### [Description of the task]
Would you return the lines that run from the start of the data below to the line with "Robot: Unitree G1", both included, exactly as written and without pictures?

### [Dataset extract]
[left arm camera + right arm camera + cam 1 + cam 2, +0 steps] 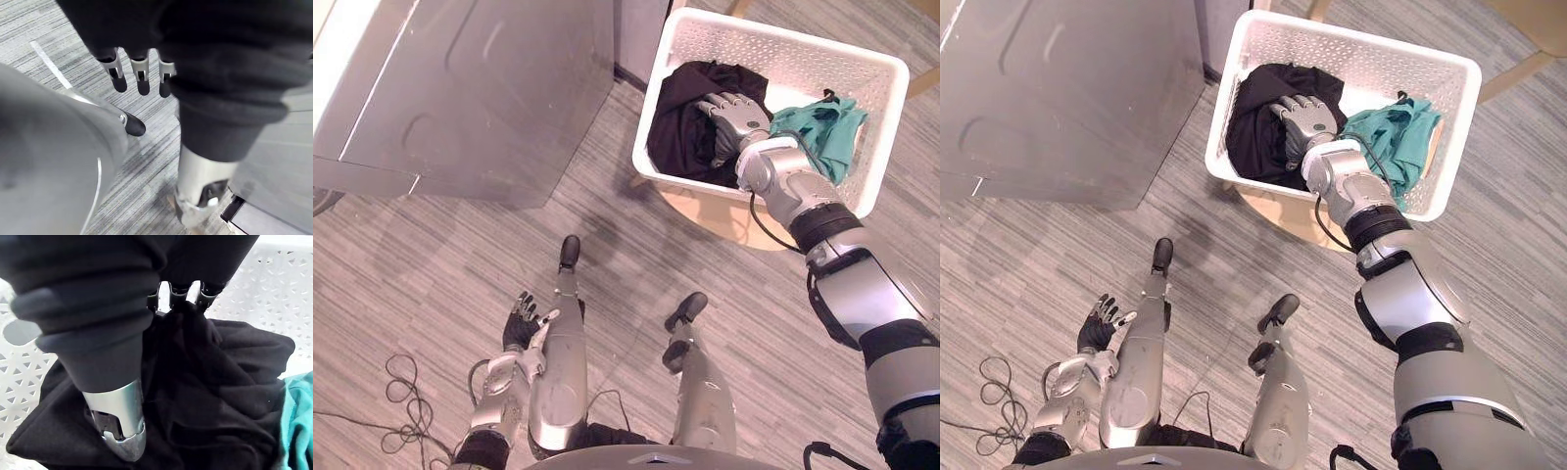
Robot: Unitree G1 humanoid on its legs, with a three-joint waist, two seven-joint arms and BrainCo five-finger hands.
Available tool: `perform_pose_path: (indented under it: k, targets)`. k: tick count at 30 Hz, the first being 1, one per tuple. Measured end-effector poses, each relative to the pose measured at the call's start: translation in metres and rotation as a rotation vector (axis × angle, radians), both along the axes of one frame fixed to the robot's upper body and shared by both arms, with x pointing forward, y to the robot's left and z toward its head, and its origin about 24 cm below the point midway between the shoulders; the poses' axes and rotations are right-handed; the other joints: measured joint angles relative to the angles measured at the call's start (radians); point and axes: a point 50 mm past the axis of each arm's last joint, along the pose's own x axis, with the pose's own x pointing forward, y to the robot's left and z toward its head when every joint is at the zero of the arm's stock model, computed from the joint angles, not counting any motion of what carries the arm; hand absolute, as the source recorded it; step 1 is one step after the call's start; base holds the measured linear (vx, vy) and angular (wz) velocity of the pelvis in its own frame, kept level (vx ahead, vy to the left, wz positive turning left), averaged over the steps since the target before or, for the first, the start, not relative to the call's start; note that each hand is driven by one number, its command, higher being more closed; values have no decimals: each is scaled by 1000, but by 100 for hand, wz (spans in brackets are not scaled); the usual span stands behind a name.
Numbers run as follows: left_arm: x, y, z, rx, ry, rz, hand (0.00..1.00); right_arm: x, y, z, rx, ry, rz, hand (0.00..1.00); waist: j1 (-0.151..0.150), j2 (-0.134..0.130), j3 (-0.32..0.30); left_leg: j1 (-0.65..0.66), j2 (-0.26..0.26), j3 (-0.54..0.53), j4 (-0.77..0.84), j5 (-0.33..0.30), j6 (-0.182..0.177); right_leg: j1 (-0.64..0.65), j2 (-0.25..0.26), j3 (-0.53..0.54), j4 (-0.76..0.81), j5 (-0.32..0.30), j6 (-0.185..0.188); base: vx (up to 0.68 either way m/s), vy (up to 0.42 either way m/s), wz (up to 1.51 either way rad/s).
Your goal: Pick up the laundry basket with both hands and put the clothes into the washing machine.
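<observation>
A white perforated laundry basket (789, 37) stands on a round wooden stool (720, 219) at the upper right. A crumpled black garment (677, 132) fills its left half and a teal garment (824, 133) hangs over its right side. My right hand (736, 113) reaches into the basket and lies on the black garment (220, 382), fingers (178, 293) fairly straight, tips pressed into the cloth and curled round nothing. My left hand (522, 323) hangs low by my side over the floor, open and empty, its fingers (142, 81) spread. The grey washing machine (480, 88) stands at the upper left.
The striped grey carpet (431, 274) stretches between the washing machine and the basket. A narrow gap separates the machine's side (607, 49) from the basket's left wall. Wooden furniture legs (1518, 69) show behind the basket.
</observation>
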Motion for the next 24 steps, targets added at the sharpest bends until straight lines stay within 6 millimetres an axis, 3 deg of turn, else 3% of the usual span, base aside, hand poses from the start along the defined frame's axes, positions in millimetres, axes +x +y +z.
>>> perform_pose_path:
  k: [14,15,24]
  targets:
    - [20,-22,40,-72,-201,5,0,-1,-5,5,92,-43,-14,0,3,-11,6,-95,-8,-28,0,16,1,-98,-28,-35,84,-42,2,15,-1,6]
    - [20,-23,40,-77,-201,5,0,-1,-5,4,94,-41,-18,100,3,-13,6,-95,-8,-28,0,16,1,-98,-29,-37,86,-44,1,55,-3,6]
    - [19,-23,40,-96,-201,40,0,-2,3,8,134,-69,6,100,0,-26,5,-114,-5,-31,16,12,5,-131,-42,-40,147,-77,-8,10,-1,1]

### [Written solution]
[left arm camera + right arm camera + cam 1 + cam 2, +0 steps] 
Robot: Unitree G1 humanoid on its legs, with a three-joint waist, two seven-joint arms and BrainCo five-finger hands.

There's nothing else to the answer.